Researchers performed a case-control study of all hospitalized patients diagnosed with severe COVID-19 with blood cultures drawn between March 1 and May 7, 2020, at three academic medical centers in New Jersey. According to the study, risk factors and outcomes were compared between patients with sBSI and controls with no sBSI.

In total, 375 hospitalized patients were included in the study. The researchers found that there were 128 sBSIs during hospitalization. Among the first set of positive blood cultures, 117 (91.4%) were bacterial and seven (5.5%) were fungal.
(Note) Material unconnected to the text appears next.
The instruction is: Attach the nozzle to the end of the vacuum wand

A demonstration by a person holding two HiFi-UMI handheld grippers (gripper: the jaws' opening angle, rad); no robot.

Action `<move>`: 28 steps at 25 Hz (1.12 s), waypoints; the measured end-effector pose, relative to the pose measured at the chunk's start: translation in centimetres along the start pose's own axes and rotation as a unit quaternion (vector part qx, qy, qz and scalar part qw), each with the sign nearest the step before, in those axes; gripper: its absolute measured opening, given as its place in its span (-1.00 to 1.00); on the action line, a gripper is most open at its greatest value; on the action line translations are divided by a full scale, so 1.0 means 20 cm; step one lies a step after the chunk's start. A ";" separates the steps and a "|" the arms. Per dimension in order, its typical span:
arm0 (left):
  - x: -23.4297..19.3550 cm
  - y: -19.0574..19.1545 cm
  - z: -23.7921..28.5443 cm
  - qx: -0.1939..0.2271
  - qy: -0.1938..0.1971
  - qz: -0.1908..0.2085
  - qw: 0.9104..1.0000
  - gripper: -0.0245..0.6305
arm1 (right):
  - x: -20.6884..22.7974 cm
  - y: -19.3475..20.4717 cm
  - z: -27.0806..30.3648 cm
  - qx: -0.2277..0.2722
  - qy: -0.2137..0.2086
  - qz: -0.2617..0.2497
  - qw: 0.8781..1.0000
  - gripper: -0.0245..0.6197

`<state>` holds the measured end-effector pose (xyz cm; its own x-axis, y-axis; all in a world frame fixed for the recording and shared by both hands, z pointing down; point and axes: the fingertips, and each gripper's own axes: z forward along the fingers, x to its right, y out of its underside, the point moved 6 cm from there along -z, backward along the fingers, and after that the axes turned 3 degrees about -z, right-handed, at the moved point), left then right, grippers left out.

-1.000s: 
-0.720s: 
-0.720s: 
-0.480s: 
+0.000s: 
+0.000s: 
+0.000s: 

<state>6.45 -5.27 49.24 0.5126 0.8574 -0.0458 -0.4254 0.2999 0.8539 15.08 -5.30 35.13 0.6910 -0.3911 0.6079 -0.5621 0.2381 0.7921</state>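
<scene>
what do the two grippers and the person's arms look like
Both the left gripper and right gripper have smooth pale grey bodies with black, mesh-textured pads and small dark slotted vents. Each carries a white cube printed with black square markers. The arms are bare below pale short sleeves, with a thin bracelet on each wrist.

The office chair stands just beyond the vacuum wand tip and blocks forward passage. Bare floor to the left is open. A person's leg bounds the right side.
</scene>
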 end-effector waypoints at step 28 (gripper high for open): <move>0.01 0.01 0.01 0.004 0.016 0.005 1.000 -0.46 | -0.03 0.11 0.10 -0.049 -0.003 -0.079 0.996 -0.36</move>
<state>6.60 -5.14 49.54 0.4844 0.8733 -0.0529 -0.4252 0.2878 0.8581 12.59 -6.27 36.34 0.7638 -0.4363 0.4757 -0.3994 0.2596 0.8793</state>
The researchers observed that hospitalized adult patients with severe COVID-19 and sBSI had a more severe initial presentation, prolonged hospital stay (17 days vs. 6.5 days) and worse clinical outcomes.

They also found that patients with sBSI were more likely to have altered mental status (15.7), lower mean percent oxygen saturation on room air (82.5% vs 86.1%), have septic shock and be admitted to the ICU (71.1% vs 35.6%) compared with the controls. Additionally, the study demonstrated that in-hospital mortality was higher among patients with an sBSI compared with the controls (53.1% vs 32.8%).

“Patients with COVID-19 and sBSI are certainly sicker with a higher in-hospital mortality compared to those with COVID-19 but without sBSI. We noticed that all of our patients were on antimicrobials at some point, whether or not they had a sBSI. We feel it’s important to maintain antimicrobial stewardship principles during this unprecedented time. However, further prospective studies are necessary to better characterize risk factors and prediction modeling to understand when to suspect and empirically treat for sBSI in severe COVID-19.”